This past September, the UK’s National Health Service (NHS) reported that by simply replacing pagers, they could save £2.7 Million ($3.6 Million) per year. At present, the NHS spends almost £6.6 Million ($8.7 Million) supporting the under-performing service and staff want the NHS to find alternatives.
Shadow Communications in Healthcare
At present, there are approximately 130,000 pagers in use across the UK and they rest at the center of the NHS’s communication strategy. They are the way in which trauma teams, nurses and essentially all of the healthcare services in the country communicate.
At the same time that these pagers are being used, they are causing workflow inefficiencies and are running up against an aging network that makes pager communications difficult. This reality is highlighted by Vodafone which is scraping its pager network in the UK. As a result, many pageing towers will no longer be in service. So what is the healthcare community supposed to do?
Many practitioners and responders have instead come to rely on “Shadow Communications” to communicate with one another.
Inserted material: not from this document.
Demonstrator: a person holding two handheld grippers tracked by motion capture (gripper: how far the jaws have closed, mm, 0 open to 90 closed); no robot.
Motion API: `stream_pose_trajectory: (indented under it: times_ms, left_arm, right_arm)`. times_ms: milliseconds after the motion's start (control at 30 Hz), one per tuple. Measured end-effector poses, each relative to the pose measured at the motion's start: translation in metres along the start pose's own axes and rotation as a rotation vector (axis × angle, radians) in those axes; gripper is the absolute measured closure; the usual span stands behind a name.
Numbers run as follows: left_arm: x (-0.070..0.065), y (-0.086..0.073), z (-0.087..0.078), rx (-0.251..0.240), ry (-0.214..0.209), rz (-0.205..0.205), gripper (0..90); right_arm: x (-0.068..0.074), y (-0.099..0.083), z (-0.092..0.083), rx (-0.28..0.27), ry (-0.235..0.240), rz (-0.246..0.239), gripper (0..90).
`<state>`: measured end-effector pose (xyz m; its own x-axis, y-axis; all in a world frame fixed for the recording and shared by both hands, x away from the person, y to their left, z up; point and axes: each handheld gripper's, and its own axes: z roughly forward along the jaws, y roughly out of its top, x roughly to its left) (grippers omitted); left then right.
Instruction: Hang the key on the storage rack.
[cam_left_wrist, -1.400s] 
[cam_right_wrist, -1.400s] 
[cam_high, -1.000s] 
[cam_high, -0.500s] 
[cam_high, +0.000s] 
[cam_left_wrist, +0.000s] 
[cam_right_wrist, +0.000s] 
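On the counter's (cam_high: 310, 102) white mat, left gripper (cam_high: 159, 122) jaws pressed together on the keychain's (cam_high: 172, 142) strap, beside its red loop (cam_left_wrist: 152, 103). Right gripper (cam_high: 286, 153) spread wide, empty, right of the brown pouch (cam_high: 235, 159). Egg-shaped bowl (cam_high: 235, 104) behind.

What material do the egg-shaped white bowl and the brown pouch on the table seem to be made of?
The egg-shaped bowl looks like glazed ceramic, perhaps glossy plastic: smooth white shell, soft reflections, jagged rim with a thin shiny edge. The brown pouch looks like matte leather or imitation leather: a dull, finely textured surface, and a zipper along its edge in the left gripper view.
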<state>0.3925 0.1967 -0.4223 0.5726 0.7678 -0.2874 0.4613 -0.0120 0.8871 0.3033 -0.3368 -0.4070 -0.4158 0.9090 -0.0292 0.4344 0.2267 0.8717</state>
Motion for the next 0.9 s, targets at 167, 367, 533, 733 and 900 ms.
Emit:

Shadow communications refer to the rather large group of unsanctioned communication platforms that are used for messaging but lack the approval of the NHS. WhatsApp, for example is an app widely used by doctor and nursing teams to communicate due to its ease of use.
Problems with Shadow Communications
While Shadow Communications might seem innocuous at first, they present the same problems to healthcare institutions in the UK as they do in the US. The problem is that communications on platforms like WhatsApp and Facebook lack encryption. Consequently, communications can easily enable patient information to enter the public domain.
According to a recent article:
Information Commissioners Office (ICO) reported 239 data security incidents in the NHS between June to October in 2016. Of these incidents, 65 instances – over 25% – involved unencrypted devices that were misplaced or stolen.
These data security incidents occurred when patient information was exchanged on unencrypted devices like pagers, WhatsApp or other Shadow Communication devices.
Stay in place or innovate?
The failure of pagers in the UK to meet the alerting needs of practitioners is not without precedent. Many physicians, nurses and administrators in the US also experience the latency of pagers, their lack of immediacy and their inability to enable effective communications. Some hospitals in the US are trying to latch onto secure communication platforms. Similarly, the UK is looking to understand how they can achieve as similar success with pager alternatives.
The governing bodies of the NHS have come to realize that they must adopt pager replacement technologies in order to ensure a proper and technologically advanced communications system. It seems that pager alternatives are being used with or without the NHS’ blessing. The NHS could have much better control of the communications used by practitioners if they made a decision to adopt a secure messaging technology which met their staff’s needs for immediacy, robustness and flexibility.
Conclusion
The lack of efficacy which pagers demonstrate in the UK highlights why healthcare across the globe needs to move away from pagers for critical healthcare communications. As pagers become less and less used by the critical messaging community, the upkeep of towers and infrastructure to support the pagers diminishes as well. Less support for fewer towers inevitably means that critical messages will be dropped.